Porky and Gabby haplessly try to extract petroleum, with Gabby finding an empty can of petroleum. A dog wanders into the site and finds a bone dug up by Porky, which it buries somewhere else, only for a small gusher of petroleum to launch it upward. He repeatedly fails to bury the bone and is launched up himself. Gabby rides a jackhammer, drilling into the earth and out again. The dog meets a gopher who uses a magic trick to make the bone disappear and appear in the dog's left ear. The gopher then tricks the dog into being shot with petroleum while he hides the bone, much to the dog's sadness.

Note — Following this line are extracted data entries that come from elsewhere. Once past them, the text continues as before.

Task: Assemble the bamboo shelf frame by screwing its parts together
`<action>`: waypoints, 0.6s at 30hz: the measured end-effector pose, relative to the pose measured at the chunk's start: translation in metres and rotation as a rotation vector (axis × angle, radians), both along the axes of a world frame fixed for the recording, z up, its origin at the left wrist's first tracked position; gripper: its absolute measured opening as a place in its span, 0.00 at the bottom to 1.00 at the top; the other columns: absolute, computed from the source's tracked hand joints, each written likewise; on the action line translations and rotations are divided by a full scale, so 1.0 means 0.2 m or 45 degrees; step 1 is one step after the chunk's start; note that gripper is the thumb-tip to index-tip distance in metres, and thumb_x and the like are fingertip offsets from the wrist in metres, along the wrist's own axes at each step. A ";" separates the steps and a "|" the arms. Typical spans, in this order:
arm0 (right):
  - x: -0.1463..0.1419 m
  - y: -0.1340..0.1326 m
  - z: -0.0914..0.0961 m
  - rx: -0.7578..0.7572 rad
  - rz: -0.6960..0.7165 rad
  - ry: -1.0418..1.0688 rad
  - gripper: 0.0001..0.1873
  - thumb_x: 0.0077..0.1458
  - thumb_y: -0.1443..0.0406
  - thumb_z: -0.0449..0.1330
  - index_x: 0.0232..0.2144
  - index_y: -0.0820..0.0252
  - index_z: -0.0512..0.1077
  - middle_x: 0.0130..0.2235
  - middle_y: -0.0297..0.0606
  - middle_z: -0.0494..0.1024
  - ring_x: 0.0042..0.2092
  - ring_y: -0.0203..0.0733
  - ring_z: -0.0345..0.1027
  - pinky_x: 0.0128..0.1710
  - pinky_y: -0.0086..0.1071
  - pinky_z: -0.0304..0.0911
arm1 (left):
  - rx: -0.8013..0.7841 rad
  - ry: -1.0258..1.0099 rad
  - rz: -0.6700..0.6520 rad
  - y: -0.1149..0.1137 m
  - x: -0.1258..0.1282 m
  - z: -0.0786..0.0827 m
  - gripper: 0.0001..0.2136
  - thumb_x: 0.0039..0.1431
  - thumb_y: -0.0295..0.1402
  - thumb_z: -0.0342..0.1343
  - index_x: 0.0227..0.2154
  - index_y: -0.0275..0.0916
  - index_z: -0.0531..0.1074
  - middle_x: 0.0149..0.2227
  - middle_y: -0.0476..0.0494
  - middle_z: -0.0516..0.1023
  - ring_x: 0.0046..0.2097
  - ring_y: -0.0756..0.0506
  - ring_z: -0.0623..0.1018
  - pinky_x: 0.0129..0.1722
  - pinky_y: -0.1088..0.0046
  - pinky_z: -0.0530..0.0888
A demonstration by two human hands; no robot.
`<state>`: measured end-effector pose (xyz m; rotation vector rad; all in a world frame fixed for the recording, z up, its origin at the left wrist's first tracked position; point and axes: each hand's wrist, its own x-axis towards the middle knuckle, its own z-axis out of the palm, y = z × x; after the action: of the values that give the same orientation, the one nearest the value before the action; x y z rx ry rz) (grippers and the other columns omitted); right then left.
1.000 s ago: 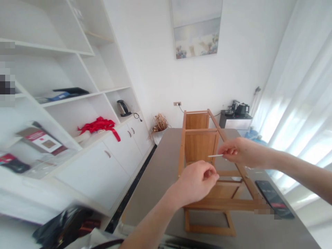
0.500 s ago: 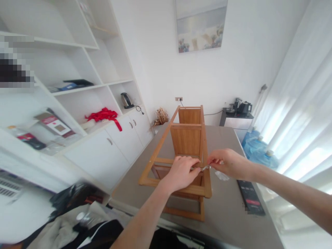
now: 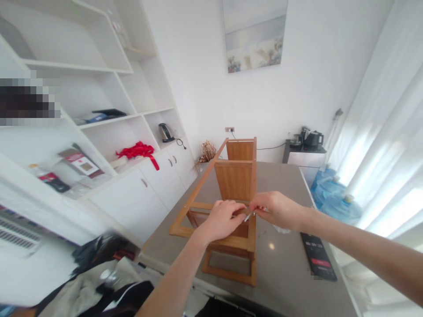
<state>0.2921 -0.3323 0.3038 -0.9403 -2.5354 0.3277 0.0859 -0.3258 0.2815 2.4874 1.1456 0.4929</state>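
Observation:
A slatted wooden shelf frame (image 3: 235, 178) lies on a grey table (image 3: 280, 268), its near end towards me. My left hand (image 3: 220, 221) reaches over this near end, fingers curled and thumb against a small silver metal piece (image 3: 249, 216) by the right-hand rail. From the right, my right hand (image 3: 276, 208) pinches at the same piece with closed fingertips. The piece slants between the two hands; its exact kind is too small to tell. Beside the rail lies a thin small item (image 3: 262, 233), and a clear plastic bag (image 3: 281, 230) shows partly under my right hand.
A phone (image 3: 317, 256) with a lit screen lies near the table's right edge. Blue water bottles (image 3: 340, 204) stand beyond that edge. White shelves and cabinets (image 3: 158, 176) line the left. Clothing (image 3: 82, 281) is heaped at lower left; a coffee maker (image 3: 295, 140) stands behind.
My view has shifted slightly. Both hands and the frame's near end sit further left in view. The silver piece is tilted more steeply, and the thin item on the table is now visible.

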 end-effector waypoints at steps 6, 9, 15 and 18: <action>0.00 0.02 -0.01 0.050 0.109 -0.109 0.11 0.58 0.70 0.49 0.36 0.61 0.71 0.35 0.39 0.74 0.35 0.36 0.67 0.34 0.29 0.58 | -0.004 -0.029 -0.003 0.00 -0.01 0.01 0.12 0.60 0.36 0.47 0.35 0.42 0.75 0.36 0.46 0.77 0.40 0.43 0.72 0.41 0.69 0.61; -0.01 0.02 -0.01 0.071 0.142 -0.132 0.10 0.58 0.69 0.49 0.36 0.61 0.71 0.35 0.39 0.74 0.36 0.36 0.67 0.34 0.28 0.58 | -0.007 -0.055 -0.008 0.00 -0.02 0.00 0.12 0.60 0.36 0.47 0.37 0.42 0.75 0.36 0.45 0.77 0.40 0.43 0.72 0.42 0.68 0.61; -0.01 0.02 -0.01 0.075 0.176 -0.143 0.12 0.60 0.68 0.47 0.35 0.61 0.70 0.35 0.39 0.73 0.34 0.36 0.66 0.33 0.29 0.57 | -0.043 -0.038 0.006 0.02 -0.04 -0.02 0.13 0.59 0.38 0.48 0.41 0.42 0.75 0.38 0.43 0.77 0.42 0.43 0.72 0.44 0.68 0.61; 0.00 0.02 -0.01 0.071 0.167 -0.140 0.12 0.60 0.68 0.47 0.36 0.61 0.70 0.35 0.40 0.73 0.35 0.36 0.66 0.34 0.29 0.58 | -0.034 -0.019 0.003 0.02 -0.04 -0.02 0.13 0.60 0.38 0.47 0.41 0.42 0.74 0.37 0.43 0.77 0.41 0.43 0.72 0.43 0.68 0.62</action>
<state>0.2913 -0.3292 0.3016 -0.7928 -2.6986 0.2486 0.0783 -0.3220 0.2771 2.4556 1.1423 0.4933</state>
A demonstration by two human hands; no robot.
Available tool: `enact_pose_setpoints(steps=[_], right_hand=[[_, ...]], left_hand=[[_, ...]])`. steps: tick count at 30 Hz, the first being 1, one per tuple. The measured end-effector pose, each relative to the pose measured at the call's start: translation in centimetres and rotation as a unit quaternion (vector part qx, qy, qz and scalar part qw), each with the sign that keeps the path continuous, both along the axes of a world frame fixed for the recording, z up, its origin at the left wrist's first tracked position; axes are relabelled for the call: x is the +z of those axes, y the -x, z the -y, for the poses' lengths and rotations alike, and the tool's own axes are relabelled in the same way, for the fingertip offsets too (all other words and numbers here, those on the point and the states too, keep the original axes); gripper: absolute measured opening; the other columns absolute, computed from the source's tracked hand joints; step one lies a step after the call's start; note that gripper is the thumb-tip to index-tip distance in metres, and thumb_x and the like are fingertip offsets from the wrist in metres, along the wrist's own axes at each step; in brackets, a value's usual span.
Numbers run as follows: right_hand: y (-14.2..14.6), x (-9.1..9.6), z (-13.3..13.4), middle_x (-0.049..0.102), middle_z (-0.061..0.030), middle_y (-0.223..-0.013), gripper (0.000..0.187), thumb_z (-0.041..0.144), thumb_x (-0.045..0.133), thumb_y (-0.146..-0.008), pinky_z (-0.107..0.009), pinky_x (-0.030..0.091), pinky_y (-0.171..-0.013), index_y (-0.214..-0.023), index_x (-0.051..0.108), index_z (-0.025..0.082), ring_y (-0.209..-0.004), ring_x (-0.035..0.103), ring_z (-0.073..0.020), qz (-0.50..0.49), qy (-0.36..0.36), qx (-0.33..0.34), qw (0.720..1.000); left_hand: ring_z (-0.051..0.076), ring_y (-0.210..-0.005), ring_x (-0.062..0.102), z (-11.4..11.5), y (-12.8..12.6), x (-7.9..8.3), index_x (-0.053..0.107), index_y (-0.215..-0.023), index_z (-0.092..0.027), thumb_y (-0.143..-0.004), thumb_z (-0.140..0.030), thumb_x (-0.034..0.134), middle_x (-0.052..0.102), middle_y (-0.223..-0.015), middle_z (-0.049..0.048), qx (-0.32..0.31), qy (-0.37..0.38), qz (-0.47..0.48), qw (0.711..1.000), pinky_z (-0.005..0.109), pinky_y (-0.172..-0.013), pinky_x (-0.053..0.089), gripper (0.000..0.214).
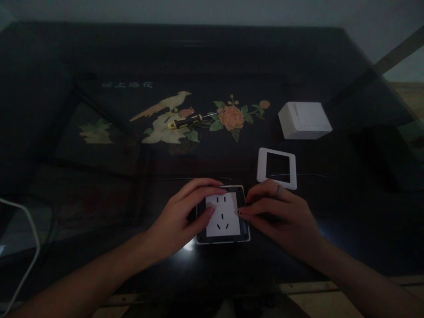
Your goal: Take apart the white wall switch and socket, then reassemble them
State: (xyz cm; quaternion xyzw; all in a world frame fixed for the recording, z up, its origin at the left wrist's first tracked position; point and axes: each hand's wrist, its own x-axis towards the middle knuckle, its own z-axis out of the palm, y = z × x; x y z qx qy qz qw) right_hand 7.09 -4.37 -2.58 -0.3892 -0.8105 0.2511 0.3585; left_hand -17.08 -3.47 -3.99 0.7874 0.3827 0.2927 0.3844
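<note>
A wall socket [228, 224] with a white face and a dark surround lies face up on a white-edged base near the table's front. My left hand [185, 207] grips it, with fingers over the top left edge and thumb on the white face. At its right edge, my right hand [281, 212] is closed in a pinch, thumb and forefinger together on a tiny glinting piece that looks like a screw [239, 212]. Most of that piece is hidden by the fingertips. A white cover frame [260, 165] lies just beyond my right hand.
A yellow and black screwdriver [185, 121] lies farther back on the dark glossy tabletop [198, 55], over a printed bird and flower picture. At the back right sits a white switch box [306, 119]. A white cable [33, 225] curves along the left side.
</note>
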Motion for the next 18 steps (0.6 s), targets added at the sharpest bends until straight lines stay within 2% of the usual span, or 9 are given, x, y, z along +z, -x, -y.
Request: enact_pose_setpoints(steps=[13,18], right_hand=[[0.06,-0.16,-0.09,0.064,-0.0040,-0.084,0.007,0.013,0.066,-0.090,-0.021,0.052,-0.068,-0.083,0.068,0.014,-0.078,0.063,-0.0104,0.010,-0.038,0.023,0.999],[0.12,-0.20,-0.06,0.066,-0.0050,-0.082,0.008,0.014,0.064,-0.092,-0.023,0.053,-0.068,-0.084,0.068,0.012,-0.077,0.062,-0.0121,0.035,-0.079,0.017,0.996]], left_hand=[[0.014,-0.119,0.057,0.02,-0.04,-0.03,0.060,-0.124,-0.020,-0.096,-0.012,0.051,0.059,-0.127,0.0064,0.001,-0.011,-0.005,1.000,0.028,-0.103,0.049,0.030],[0.014,-0.119,0.058,0.11,-0.04,-0.03,0.060,-0.124,-0.021,-0.096,-0.012,0.051,0.059,-0.127,0.0062,0.004,-0.008,-0.001,1.000,0.028,-0.102,0.050,0.030]])
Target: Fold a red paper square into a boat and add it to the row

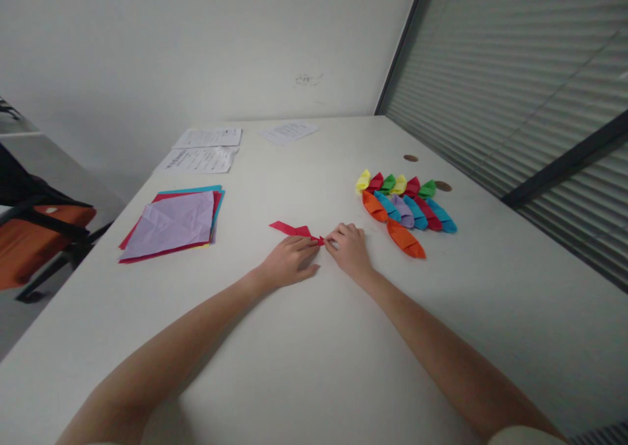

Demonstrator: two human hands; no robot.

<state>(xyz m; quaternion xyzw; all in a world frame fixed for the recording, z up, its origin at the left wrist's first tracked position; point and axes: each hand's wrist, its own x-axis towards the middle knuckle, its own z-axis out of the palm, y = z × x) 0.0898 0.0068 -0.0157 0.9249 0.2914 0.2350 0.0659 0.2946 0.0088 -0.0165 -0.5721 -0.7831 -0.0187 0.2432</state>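
Note:
A narrow folded piece of red paper (294,230) lies on the white table in front of me, its left end pointing away to the left. My left hand (292,260) rests over its right part, fingers flat on the paper and thumb stretched apart on the table. At the paper's right tip, the thumb and fingertips of my right hand (350,249) pinch the small red end. Both hands are close together, and the fingers cover part of the folds. Just right of my right hand lies a folded orange paper boat shape (405,238).
Several folded paper pieces in yellow, red, green, blue, purple and orange form two rows (401,203) at right. A stack of coloured sheets, purple sheet (171,226) on top, lies left. Printed pages (199,160) sit farther back. An orange chair (46,242) stands beyond the left edge.

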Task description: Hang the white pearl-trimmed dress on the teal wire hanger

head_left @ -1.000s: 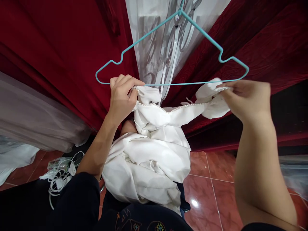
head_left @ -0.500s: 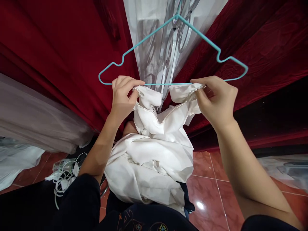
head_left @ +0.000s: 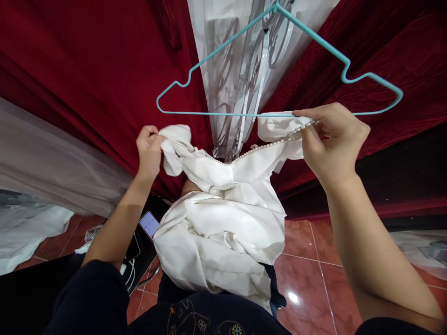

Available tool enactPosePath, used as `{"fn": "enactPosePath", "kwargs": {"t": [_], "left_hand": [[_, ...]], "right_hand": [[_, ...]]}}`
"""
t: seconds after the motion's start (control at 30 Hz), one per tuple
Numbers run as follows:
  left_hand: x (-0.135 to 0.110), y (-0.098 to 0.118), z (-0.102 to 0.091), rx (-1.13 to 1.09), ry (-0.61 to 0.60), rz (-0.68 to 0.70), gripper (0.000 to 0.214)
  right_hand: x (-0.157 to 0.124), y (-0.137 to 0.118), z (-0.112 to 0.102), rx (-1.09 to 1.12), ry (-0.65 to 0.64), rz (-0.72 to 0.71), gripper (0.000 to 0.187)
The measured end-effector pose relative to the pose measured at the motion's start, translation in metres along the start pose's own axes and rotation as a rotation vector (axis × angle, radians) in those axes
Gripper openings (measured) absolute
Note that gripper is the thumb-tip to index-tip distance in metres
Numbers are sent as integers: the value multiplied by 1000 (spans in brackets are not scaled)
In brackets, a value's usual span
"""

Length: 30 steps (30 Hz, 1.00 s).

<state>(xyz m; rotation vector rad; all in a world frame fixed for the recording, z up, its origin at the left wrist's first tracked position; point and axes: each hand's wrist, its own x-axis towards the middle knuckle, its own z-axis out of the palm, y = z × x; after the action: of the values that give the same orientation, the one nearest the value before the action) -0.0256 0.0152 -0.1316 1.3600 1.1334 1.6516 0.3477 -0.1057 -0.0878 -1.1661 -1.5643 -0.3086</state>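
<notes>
A white dress (head_left: 230, 209) with a pearl-beaded neckline lies bunched over my lap, its top stretched between my hands. My left hand (head_left: 149, 148) is closed on the dress's left sleeve, below and apart from the light-blue hanger (head_left: 209, 113). Higher up, my right hand (head_left: 331, 137) pinches the right sleeve's beaded edge together with the hanger's bottom bar. The hanger is held up in front of me, tilted a little, its hook cut off by the top of the picture.
Red curtains (head_left: 104, 70) hang on both sides of a white ornate metal frame (head_left: 256, 70). At left, a phone (head_left: 149, 224) with a lit screen and a white cable (head_left: 131, 273) lie on a black surface. Red tiles (head_left: 307, 279) cover the floor; white fabric (head_left: 35, 228) lies at far left.
My left hand has come off the hanger bar and moved left and down, drawing the sleeve outward. My right hand and the hanger have shifted right. The phone has come into view.
</notes>
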Motion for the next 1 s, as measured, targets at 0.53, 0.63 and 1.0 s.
{"fn": "enactPosePath", "kwargs": {"t": [0.53, 0.63, 1.0], "left_hand": [[111, 48, 51, 290, 22, 70, 38], [113, 51, 49, 306, 32, 32, 37], [78, 109, 92, 165, -436, 466, 65]], "right_hand": [[6, -6, -17, -29, -101, 14, 37], [8, -5, -17, -40, -142, 52, 37], [7, 2, -16, 50, -203, 104, 33]]}}
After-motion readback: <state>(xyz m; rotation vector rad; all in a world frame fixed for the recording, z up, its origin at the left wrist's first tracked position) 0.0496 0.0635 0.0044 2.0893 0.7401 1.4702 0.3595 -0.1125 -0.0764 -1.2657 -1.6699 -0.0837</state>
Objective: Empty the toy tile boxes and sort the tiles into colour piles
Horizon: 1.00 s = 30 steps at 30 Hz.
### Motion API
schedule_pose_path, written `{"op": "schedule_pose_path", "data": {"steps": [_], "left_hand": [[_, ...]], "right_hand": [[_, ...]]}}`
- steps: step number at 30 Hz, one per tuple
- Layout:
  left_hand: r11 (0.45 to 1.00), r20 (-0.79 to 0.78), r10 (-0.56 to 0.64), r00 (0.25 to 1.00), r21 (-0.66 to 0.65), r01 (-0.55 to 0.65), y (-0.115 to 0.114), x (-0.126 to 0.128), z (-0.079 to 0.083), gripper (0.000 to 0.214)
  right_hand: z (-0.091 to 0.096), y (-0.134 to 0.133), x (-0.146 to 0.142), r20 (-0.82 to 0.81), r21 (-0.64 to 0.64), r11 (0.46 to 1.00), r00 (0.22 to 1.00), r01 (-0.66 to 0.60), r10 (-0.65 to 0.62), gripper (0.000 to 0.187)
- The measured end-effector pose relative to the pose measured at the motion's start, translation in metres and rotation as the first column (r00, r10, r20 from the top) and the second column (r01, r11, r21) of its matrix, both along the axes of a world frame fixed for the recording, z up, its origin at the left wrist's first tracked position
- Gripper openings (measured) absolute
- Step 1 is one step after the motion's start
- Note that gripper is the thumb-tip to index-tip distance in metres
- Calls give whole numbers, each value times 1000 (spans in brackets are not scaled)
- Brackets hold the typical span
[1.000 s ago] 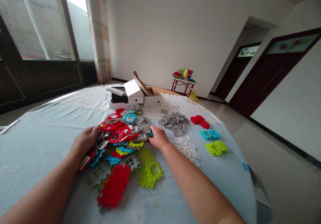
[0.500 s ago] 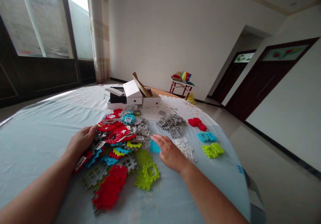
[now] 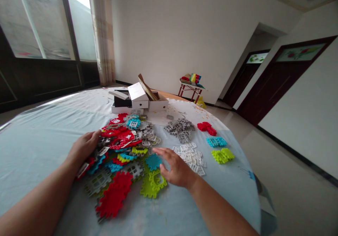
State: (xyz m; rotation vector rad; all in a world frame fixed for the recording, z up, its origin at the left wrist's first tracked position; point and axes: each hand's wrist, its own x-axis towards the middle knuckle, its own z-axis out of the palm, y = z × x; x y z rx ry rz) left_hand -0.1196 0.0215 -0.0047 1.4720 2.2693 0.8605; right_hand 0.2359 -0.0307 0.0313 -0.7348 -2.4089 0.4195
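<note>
A mixed heap of toothed plastic building tiles (image 3: 121, 142) in red, blue, green and grey lies in front of me. My left hand (image 3: 86, 145) rests along the heap's left side, fingers stretched out and partly hidden against the tiles. Just right of the heap hovers my right hand (image 3: 175, 165), its thumb and fingers apart and nothing between them. Near its fingertips a blue tile (image 3: 153, 162) lies on green tiles (image 3: 150, 188). Closer to me is a large red tile (image 3: 114, 195), overlapping grey ones.
Sorted groups sit to the right: grey tiles (image 3: 181, 128), white window frames (image 3: 191, 156), then red pieces (image 3: 206, 128), blue pieces (image 3: 216, 142) and lime pieces (image 3: 222, 155). White boxes (image 3: 138, 97) stand behind the heap on the cloth-covered round table (image 3: 42, 134).
The blue tile has shifted left, from under my right fingers onto the green tiles. My right hand has let go of it and its thumb has spread. My left hand stays at the heap.
</note>
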Motion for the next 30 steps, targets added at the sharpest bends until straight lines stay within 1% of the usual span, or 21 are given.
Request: {"op": "schedule_pose_path", "data": {"steps": [2, 5, 7, 11, 15, 16, 18, 22, 24, 26, 28, 30], "left_hand": [[1000, -4, 3, 1000, 7, -3, 1, 0, 0, 61], [1000, -7, 3, 1000, 17, -3, 2, -1, -2, 60], [1000, -8, 1, 1000, 23, -1, 2, -2, -3, 60], [1000, -10, 8, 1000, 28, -8, 1, -3, -4, 60], [1000, -6, 9, 1000, 16, -9, 0, -1, -1, 59], [1000, -4, 10, 1000, 13, -10, 0, 0, -1, 59], [1000, -3, 15, 1000, 9, -15, 0, 0, 0, 59], [1000, 1, 22, 1000, 12, -22, 0, 0, 0, 59], [1000, 4, 19, 1000, 13, -19, 0, 0, -1, 59], [1000, 7, 18, 1000, 13, -18, 1, -1, -2, 60], [1000, 9, 17, 1000, 14, -17, 2, -2, -4, 60], [1000, 7, 15, 1000, 14, -15, 3, -3, -5, 60]], "right_hand": [[-3, 0, -3, 45, 2, 1000, 999, 16, -16, 54], [-10, 4, -4, 171, -34, 999, 985, 6, 0, 49], [-16, 9, -4, 213, -59, 998, 977, -4, 16, 46], [-21, 15, -5, 164, -74, 997, 986, -25, 37, 37], [-14, 11, -3, 92, -101, 995, 995, -26, 35, 25], [-12, 10, -3, 64, -117, 993, 998, -10, 17, 22], [-8, 10, -1, -13, -158, 985, 998, 66, -69, 20], [-11, 24, 4, -143, -230, 942, 949, 243, -280, 27], [-16, 33, 6, -150, -186, 924, 920, 334, -363, 30], [-19, 38, 8, -122, -88, 909, 901, 407, -416, 31], [-21, 39, 9, -66, 1, 906, 904, 424, -423, 32], [-22, 36, 7, 5, 47, 909, 910, 414, -414, 37]]}}
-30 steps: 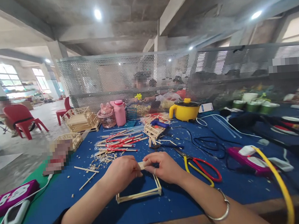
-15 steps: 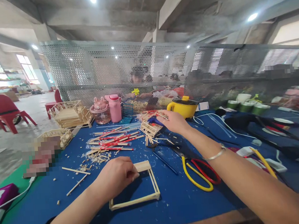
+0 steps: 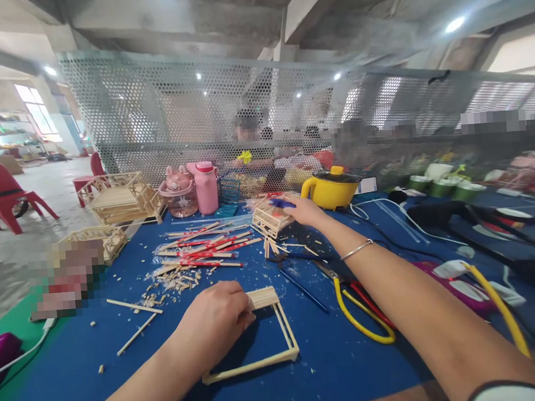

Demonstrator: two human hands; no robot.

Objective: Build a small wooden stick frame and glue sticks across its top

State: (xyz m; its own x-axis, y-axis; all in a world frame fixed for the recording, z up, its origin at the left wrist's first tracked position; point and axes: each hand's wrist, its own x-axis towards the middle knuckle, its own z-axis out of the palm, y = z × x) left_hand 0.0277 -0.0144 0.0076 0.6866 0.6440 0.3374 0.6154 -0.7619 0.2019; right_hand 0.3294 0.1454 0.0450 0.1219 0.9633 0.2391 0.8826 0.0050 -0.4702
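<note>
My left hand (image 3: 224, 310) is closed, its fingers pressed on the slatted end of a small wooden stick frame (image 3: 252, 368). This open rectangle of pale sticks rests on the blue table, with part of its left side hidden under the hand. My right hand (image 3: 305, 212) reaches far forward, fingers closed around a small blue object (image 3: 282, 204) whose kind I cannot make out. Just below that hand is a little wooden crate-like piece (image 3: 271, 223), beside a heap of sticks. Scissors (image 3: 365, 316) with yellow and red handles lie under my right forearm.
Bundled sticks (image 3: 206, 247) in red-marked wrappers and cut bits (image 3: 176, 281) lie left of centre. A pink bottle (image 3: 207, 189) and a yellow pot (image 3: 335, 189) stand before a perforated metal screen (image 3: 165, 122). A blue pen-like rod (image 3: 303, 289) and cables lie to the right.
The view has shifted slightly. My right hand has moved a little left and forward, with the blue object in it. My left hand stays on the wooden frame.
</note>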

Porky finds some oil, only for John to turn off the irrigation and having his scheme discovered. An enraged Porky is sarcastically given $1 by John, only for Gabby to activate an actual oil vein and launch the trio into the air. As the deed is technically valid, Porky fights with John over the deed, only for Gabby to hit John with the jackhammer. Porky believes him to have retrieved the deed, only to find himself holding the bone. The gopher emerges and transmutes the bone into the deed under the request that Porky and Gabby allows him into a business partnership.

==Voice Cast==
Mel Blanc as Porky pig, Dog
Earle Hodgins as Oil Land Hustler
Cal Howard as Gabby Goat
Shirley Reed as Gopher
Billy Bletcher as Driver

==Production==
Chuck Jones, later to be famed as a director, is credited as animator on the short, whose working title was The Oily Bird Gets Porky. Get Rich Quick Porky marked the fourth and final short Clampett, Jones and Robert Cannon worked on while on loan from Leon Schlesinger Productions to Ub Iwerks' Animated Pictures Corp. Iwerks had directed Porky and Gabby and Porky's Super Service before quitting the project. Clampett assumed official directorial duties in his stead, with Jones assisting him by drawing the character layout drawings. Former Iwerks animators Jerry Hatchcock and Bill Hammer were swiftly poached by Schlesinger and worked on a majority of the animation in the film.

Unlike the two Iwerks films and Porky's Badtime Story, which were written at Schlesinger primarily by Cal Howard, the storyboard for Get Rich Quick Porky was devised entirely by Clampett himself at Animated Pictures. Howard did work on Get Rich Quick Porky as the voice artist for Gabby Goat. Following completion of the short, Clampett, Jones, and Cannon returned to the Warner Bros. Sunset Boulevard studio lot where the Schlesinger studio was based. Under the auspices of a new subcontracting setup run by Leon Schlesinger's brother-in-law, Ray Katz, Clampett would be given his own unit, with Jones as his lead animator until the latter became a director as well in 1938.

==Home media==
Get Rich Quick Porky is available on disc 2 of the Porky Pig 101 DVD set.